# The Hawks are the NBA's Best Ball Movement Team



## RollWithEm (Jul 16, 2002)

Over two thirds of the Hawks' made baskets this season have been assisted. That's how Coach Budenholzer has chosen to overcome his lack of a superstar.

On the other side of the coin, Coach Hornacek's Suns have been equally successful this season (if not even more so) with no superstar by doing the opposite. The Suns lead the league in unassisted baskets (50.6%).


----------



## Basel (Mar 31, 2005)

How many assists per game is Jeff Teague averaging this season?


----------



## BlakeJesus (Feb 1, 2006)

Currently at 7.8 assists per game, Basel.


----------



## ATLien (Jun 18, 2002)

Didn't we lead the league in assists last year? Or close to it? I'm too lazy to look it up now.


----------



## Gronehestu (Oct 9, 2013)

Gotta say, the Hawks are among the more refreshing teams in the NBA. I almost never get to see them but they play team ball and hustle and that's the kind of thing that people should enjoy in sports, not everyone standing around watching the All Star dribble the air out of the ball and try to isolate on every position.

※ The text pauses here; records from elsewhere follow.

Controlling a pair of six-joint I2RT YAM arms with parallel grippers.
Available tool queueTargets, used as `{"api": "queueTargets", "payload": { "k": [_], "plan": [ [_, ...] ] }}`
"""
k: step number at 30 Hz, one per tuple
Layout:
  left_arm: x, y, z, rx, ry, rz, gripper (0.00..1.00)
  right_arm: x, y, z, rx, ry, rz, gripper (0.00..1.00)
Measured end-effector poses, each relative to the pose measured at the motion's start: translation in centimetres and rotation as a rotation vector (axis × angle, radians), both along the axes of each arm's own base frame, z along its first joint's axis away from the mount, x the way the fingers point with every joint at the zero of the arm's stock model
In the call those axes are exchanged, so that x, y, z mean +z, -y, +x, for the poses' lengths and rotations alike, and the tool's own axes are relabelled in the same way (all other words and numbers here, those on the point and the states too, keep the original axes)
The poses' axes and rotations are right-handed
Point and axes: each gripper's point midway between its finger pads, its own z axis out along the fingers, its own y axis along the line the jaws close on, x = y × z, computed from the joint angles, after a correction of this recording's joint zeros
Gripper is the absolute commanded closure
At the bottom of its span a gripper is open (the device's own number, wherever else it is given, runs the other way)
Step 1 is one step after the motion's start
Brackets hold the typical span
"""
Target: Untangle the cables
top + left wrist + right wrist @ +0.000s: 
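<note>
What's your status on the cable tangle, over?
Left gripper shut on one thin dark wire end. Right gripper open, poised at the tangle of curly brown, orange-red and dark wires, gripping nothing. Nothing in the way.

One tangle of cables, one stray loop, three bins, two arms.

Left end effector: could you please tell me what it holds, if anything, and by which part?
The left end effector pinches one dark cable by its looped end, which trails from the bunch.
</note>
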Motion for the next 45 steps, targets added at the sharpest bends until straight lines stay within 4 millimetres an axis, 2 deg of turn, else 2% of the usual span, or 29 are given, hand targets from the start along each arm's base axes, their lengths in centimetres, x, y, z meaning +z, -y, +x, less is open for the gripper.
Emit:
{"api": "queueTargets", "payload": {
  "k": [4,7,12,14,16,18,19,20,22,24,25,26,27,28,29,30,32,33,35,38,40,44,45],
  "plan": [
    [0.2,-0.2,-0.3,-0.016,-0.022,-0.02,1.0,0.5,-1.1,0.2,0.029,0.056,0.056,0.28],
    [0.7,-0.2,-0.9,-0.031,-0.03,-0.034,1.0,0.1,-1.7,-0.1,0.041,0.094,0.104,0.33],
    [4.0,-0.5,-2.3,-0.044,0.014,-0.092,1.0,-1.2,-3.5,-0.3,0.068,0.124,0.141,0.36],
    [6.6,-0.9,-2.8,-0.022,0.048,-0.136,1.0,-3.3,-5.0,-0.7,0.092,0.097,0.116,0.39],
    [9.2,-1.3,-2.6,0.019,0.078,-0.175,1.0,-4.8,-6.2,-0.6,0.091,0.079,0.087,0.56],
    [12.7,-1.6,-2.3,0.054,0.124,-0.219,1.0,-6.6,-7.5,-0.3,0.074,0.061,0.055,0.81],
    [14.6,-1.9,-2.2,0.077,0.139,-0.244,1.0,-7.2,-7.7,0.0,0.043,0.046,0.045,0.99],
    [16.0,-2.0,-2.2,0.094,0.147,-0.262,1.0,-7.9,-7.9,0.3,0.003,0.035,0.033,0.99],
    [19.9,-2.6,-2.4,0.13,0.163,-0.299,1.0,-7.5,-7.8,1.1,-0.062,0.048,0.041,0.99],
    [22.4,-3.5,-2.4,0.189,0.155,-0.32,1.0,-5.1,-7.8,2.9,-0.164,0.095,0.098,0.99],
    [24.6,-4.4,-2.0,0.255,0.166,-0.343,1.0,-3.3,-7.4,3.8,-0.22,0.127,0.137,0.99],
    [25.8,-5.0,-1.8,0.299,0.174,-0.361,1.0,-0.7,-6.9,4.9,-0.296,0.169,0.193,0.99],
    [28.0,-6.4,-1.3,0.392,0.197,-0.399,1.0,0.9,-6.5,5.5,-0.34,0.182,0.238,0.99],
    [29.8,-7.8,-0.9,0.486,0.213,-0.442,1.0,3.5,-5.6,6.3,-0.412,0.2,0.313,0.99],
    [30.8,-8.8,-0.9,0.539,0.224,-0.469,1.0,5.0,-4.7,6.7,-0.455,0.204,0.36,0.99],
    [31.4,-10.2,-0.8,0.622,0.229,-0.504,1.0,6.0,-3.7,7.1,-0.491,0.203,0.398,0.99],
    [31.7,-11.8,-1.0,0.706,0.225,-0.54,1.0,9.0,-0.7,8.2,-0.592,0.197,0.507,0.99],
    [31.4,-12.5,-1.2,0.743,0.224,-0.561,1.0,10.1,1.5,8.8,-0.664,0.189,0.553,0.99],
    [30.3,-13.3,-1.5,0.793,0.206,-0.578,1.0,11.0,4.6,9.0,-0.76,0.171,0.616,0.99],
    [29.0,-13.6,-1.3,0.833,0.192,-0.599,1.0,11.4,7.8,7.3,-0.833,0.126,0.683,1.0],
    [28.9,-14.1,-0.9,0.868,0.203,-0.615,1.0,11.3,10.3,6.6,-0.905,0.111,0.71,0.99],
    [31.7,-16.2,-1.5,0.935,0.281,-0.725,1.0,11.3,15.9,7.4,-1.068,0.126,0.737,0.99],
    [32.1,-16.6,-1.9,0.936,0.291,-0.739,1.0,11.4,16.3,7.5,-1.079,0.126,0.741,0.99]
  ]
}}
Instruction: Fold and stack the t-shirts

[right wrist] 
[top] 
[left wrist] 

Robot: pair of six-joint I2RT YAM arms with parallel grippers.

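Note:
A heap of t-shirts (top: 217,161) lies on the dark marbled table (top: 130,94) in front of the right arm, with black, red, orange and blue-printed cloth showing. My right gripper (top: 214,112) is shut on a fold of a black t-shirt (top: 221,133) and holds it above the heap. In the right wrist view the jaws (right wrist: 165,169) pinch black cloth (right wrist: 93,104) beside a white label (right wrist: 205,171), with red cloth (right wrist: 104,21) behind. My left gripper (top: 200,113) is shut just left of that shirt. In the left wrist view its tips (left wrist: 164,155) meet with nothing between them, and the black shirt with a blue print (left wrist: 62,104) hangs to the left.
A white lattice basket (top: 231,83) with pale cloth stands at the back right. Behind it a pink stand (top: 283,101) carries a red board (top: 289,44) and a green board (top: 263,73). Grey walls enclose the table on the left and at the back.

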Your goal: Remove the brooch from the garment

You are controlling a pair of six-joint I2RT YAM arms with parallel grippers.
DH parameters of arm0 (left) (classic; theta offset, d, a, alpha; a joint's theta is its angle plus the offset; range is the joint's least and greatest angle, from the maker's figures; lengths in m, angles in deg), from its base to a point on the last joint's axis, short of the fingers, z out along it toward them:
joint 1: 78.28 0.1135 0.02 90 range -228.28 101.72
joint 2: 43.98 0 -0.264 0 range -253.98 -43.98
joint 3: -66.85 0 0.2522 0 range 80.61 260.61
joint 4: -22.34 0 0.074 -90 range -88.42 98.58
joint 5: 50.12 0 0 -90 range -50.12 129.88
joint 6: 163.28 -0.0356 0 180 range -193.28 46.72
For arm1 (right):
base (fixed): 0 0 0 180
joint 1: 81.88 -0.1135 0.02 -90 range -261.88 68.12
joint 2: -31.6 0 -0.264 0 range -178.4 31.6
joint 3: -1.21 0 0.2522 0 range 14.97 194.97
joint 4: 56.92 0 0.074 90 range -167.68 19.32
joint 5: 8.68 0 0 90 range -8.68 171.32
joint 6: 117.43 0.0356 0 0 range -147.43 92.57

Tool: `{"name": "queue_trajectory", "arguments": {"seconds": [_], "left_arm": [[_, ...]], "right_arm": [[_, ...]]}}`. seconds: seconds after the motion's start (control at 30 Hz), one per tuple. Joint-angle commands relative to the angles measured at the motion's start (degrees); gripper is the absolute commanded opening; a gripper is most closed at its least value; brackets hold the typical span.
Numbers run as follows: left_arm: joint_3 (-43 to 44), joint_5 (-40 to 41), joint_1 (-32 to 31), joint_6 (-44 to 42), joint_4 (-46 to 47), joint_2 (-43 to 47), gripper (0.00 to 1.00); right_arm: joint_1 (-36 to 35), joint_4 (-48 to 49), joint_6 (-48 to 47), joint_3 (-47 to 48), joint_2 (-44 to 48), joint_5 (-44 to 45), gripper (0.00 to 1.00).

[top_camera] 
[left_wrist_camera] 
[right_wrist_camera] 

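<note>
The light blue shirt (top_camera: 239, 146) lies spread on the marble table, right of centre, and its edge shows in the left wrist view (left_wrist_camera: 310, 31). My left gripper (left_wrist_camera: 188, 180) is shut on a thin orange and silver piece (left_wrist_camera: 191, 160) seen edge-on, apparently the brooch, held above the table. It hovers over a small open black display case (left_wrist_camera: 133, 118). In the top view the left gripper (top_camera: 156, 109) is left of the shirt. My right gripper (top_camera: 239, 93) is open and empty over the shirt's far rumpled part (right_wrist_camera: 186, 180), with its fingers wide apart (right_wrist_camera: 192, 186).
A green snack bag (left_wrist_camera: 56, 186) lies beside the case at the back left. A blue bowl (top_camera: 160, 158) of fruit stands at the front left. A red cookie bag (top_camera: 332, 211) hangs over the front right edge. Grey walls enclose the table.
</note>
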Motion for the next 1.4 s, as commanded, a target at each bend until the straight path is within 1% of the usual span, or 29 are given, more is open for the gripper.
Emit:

Way to do things efficiently


----------



## Luke (Dec 7, 2008)

Sucks that Horford is out, this was clearly the third best team in the east until he was injured.


----------



## ATLien (Jun 18, 2002)

Luke said:


> Sucks that Horford is out, this was clearly the third best team in the east until he was injured.


I was just remembering Spoelstra's quote about wait till you see this team in April.. now we won't get the chance. 

I wouldn't be surprised to see us trade Millsap to a team that is committed to winning a playoff series.


----------